━━━━━ Data block

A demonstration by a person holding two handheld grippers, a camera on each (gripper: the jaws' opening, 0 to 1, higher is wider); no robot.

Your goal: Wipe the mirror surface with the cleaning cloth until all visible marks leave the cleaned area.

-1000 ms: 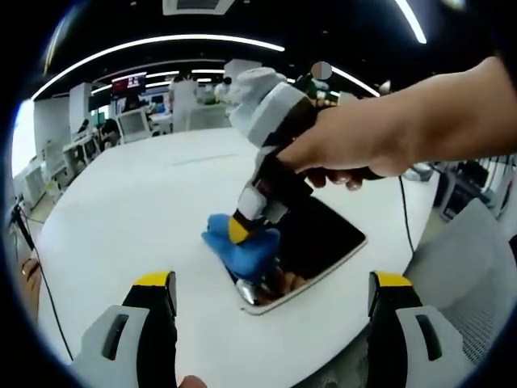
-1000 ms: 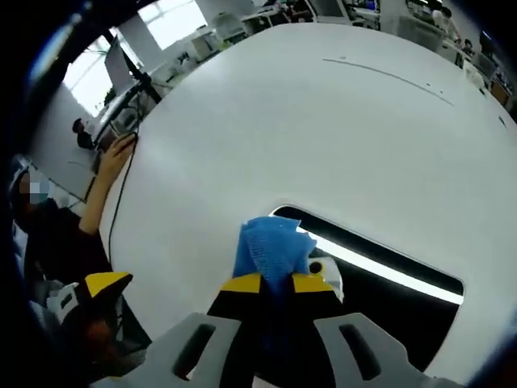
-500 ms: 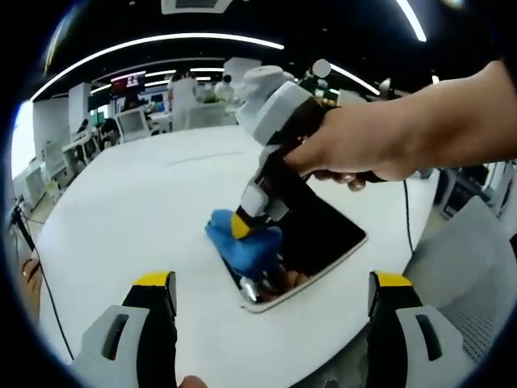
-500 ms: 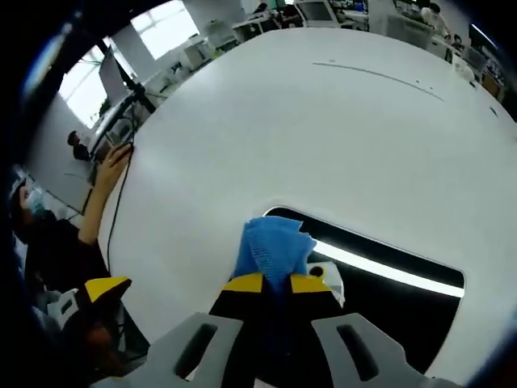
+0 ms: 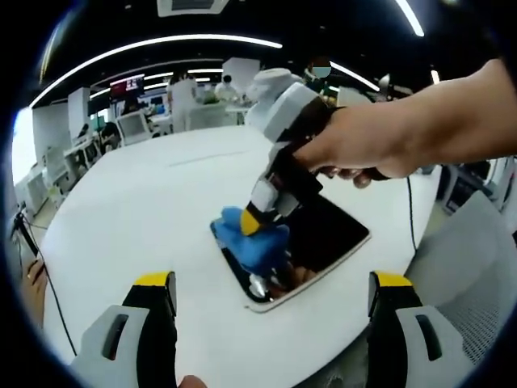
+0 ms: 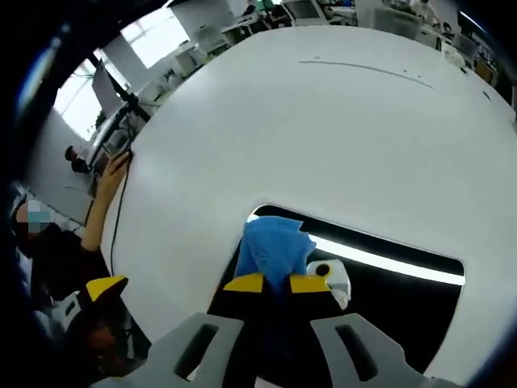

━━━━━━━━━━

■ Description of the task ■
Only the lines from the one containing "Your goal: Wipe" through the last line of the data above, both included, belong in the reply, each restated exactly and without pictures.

■ Written solution ■
Your goal: Wipe the mirror surface with the cleaning cloth until all visible marks leave the cleaned area.

-1000 ms: 
-1000 ms: 
-500 ms: 
-500 ms: 
+0 ms: 
+0 ms: 

There is nothing further to this answer.